# THE TASK:
Please give back the listing exactly, without any of its pictures.

· · ·

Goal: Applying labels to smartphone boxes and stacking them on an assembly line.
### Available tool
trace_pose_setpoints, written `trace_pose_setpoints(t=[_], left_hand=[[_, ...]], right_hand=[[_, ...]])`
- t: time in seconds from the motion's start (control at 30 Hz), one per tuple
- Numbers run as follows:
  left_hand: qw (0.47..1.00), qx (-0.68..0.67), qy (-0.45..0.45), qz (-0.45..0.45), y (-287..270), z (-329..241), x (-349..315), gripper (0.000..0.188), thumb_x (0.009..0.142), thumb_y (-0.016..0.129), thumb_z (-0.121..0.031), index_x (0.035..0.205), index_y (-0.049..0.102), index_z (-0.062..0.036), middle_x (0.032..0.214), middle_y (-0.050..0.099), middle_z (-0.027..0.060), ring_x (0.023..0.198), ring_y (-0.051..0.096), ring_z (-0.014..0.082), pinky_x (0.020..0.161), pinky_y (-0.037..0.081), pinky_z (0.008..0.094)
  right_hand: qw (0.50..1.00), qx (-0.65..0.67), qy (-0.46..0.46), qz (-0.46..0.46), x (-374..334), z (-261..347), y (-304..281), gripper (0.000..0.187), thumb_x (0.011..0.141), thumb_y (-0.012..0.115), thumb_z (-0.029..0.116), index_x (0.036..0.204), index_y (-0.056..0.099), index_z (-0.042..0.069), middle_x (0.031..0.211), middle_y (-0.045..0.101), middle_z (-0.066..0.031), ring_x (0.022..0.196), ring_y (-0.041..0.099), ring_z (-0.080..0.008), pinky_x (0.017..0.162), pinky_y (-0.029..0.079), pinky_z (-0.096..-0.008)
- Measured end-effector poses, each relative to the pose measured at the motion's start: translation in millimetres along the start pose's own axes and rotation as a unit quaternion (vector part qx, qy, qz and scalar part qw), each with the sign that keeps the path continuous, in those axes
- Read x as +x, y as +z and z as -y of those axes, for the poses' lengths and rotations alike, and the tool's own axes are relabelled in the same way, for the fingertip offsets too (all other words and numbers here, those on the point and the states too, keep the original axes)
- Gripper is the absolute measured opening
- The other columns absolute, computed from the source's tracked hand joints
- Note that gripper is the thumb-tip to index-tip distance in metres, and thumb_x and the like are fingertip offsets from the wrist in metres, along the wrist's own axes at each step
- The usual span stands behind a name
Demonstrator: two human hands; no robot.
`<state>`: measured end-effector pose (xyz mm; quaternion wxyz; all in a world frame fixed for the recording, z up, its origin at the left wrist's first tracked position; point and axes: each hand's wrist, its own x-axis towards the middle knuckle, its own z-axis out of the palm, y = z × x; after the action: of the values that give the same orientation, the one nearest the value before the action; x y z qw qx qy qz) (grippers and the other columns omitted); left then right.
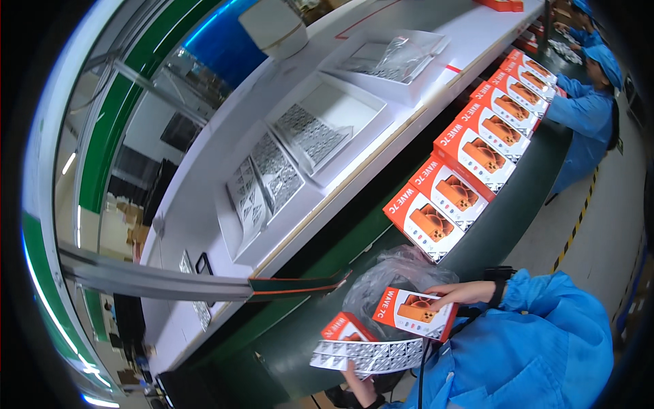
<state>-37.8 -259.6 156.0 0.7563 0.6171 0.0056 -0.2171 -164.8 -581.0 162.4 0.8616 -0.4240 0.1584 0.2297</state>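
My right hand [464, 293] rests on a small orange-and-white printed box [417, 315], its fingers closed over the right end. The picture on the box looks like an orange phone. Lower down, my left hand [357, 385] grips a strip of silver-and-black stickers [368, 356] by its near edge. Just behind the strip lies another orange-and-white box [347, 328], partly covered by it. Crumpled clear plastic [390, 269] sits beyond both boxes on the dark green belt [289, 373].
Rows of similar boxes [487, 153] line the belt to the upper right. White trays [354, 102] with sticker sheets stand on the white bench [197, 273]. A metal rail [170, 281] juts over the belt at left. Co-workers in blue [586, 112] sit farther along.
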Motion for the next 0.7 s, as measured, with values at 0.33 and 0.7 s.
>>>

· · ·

# WRITTEN ANSWER:
Goal: Applying labels to smartphone boxes and stacking them on an assembly line.
### Available tool
trace_pose_setpoints, written `trace_pose_setpoints(t=[_], left_hand=[[_, ...]], right_hand=[[_, ...]])`
- t: time in seconds from the motion's start (control at 30 Hz), one per tuple
- Numbers run as follows:
  left_hand: qw (0.47..1.00), qx (-0.68..0.67), qy (-0.45..0.45), qz (-0.45..0.45), y (-287..270), z (-329..241), x (-349..315), gripper (0.000..0.188), thumb_x (0.009..0.142), thumb_y (-0.016..0.129), thumb_z (-0.121..0.031), index_x (0.035..0.205), index_y (-0.049..0.102), index_z (-0.062..0.036), middle_x (0.032..0.214), middle_y (-0.050..0.099), middle_z (-0.027..0.060), ring_x (0.023..0.198), ring_y (-0.051..0.096), ring_z (-0.014..0.082), pinky_x (0.020..0.161), pinky_y (-0.037..0.081), pinky_z (0.008..0.094)
  right_hand: qw (0.50..1.00), qx (-0.65..0.67), qy (-0.46..0.46), qz (-0.46..0.46), x (-374..334), z (-261..347), y (-304..281), gripper (0.000..0.187), thumb_x (0.011..0.141), thumb_y (-0.012..0.115), thumb_z (-0.029..0.116), index_x (0.036..0.204), index_y (-0.056..0.099), index_z (-0.042..0.069), middle_x (0.031..0.211), middle_y (-0.045..0.101), middle_z (-0.066..0.031), ring_x (0.022..0.196), ring_y (-0.041..0.099), ring_z (-0.080..0.008), pinky_x (0.017..0.162), pinky_y (-0.029..0.079), pinky_z (-0.096..-0.008)
- Measured end-effector poses, each relative to the pose measured at the motion's start: translation in millimetres along the start pose's own axes and rotation as a unit quaternion (vector part qx, qy, qz and scalar part qw), each with the sign that keeps the path continuous, in those axes
- Read x as +x, y as +z and z as -y of those axes, for the poses' lengths and rotations alike, and the tool's own axes are relabelled in the same way, for the fingertip offsets too (all other words and numbers here, those on the point and the states too, keep the original axes)
- Gripper is the absolute measured opening
- The other columns absolute, computed from the source's tracked hand joints
- Note that gripper is the thumb-tip to index-tip distance in metres, and thumb_x and the like are fingertip offsets from the wrist in metres, along the wrist's own axes at each step
- The usual span stands behind a name
Demonstrator: two human hands; no robot.
`<state>`: measured end-effector pose (xyz mm; quaternion wxyz; all in a world frame fixed for the recording, z up, its origin at the left wrist's first tracked position; point and axes: each hand's wrist, its own x-axis towards the middle knuckle, its own z-axis out of the palm, y = z × x; after the action: of the values that give the same orientation, the one nearest the value before the action; x y z qw qx qy qz) (grippers and the other columns omitted); left then right.
<state>-37.8 -259.6 156.0 0.7563 0.6171 0.0056 -0.2171 -164.8 -581.0 162.4 0.8616 -0.4240 0.1584 0.2297</state>
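My right hand [464, 293] rests on a small orange-and-white printed box [417, 315], its fingers closed over the right end. The picture on the box looks like an orange phone. Lower down, my left hand [357, 385] grips a strip of silver-and-black stickers [368, 356] by its near edge. Just behind the strip lies another orange-and-white box [347, 328], partly covered by it. Crumpled clear plastic [390, 269] sits beyond both boxes on the dark green belt [289, 373].
Rows of similar boxes [487, 153] line the belt to the upper right. White trays [354, 102] with sticker sheets stand on the white bench [197, 273]. A metal rail [170, 281] juts over the belt at left. Co-workers in blue [586, 112] sit farther along.
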Motion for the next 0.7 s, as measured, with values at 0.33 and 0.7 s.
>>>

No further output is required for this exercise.